====== GIVEN INFORMATION ======
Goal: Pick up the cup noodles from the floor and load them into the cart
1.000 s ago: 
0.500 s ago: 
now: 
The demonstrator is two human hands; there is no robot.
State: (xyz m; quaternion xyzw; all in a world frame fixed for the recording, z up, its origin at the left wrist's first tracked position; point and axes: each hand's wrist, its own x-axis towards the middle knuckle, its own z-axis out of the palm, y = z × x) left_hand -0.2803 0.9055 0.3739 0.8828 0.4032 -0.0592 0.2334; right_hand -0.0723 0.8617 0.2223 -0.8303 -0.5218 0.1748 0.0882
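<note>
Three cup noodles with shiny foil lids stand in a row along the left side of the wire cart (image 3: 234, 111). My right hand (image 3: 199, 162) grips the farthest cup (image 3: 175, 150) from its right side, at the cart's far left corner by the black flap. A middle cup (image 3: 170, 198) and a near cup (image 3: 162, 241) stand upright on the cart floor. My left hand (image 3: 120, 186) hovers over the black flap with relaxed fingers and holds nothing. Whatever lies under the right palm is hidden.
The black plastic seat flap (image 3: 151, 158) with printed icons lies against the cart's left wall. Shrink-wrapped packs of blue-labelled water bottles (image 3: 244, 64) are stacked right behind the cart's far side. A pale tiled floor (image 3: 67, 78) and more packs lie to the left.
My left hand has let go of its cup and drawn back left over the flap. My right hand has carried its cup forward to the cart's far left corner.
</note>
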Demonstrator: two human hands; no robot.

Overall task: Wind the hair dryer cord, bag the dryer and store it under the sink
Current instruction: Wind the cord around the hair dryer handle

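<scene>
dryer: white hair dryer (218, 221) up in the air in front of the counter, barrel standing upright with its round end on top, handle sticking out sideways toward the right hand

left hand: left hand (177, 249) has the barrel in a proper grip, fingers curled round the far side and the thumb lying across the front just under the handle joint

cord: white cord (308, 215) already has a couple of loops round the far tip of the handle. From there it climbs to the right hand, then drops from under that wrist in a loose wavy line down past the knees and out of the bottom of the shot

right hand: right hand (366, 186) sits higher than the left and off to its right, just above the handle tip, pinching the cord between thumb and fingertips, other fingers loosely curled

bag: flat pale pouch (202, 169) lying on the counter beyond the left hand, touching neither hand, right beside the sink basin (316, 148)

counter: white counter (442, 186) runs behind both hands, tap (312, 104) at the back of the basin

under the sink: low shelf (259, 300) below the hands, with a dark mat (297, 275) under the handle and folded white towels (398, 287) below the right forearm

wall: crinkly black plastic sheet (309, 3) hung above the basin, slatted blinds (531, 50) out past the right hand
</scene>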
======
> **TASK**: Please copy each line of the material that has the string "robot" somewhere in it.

> **PROBLEM SOLUTION**:
The demonstrator is two human hands; there is no robot.
Demonstrator: two human hands; no robot.

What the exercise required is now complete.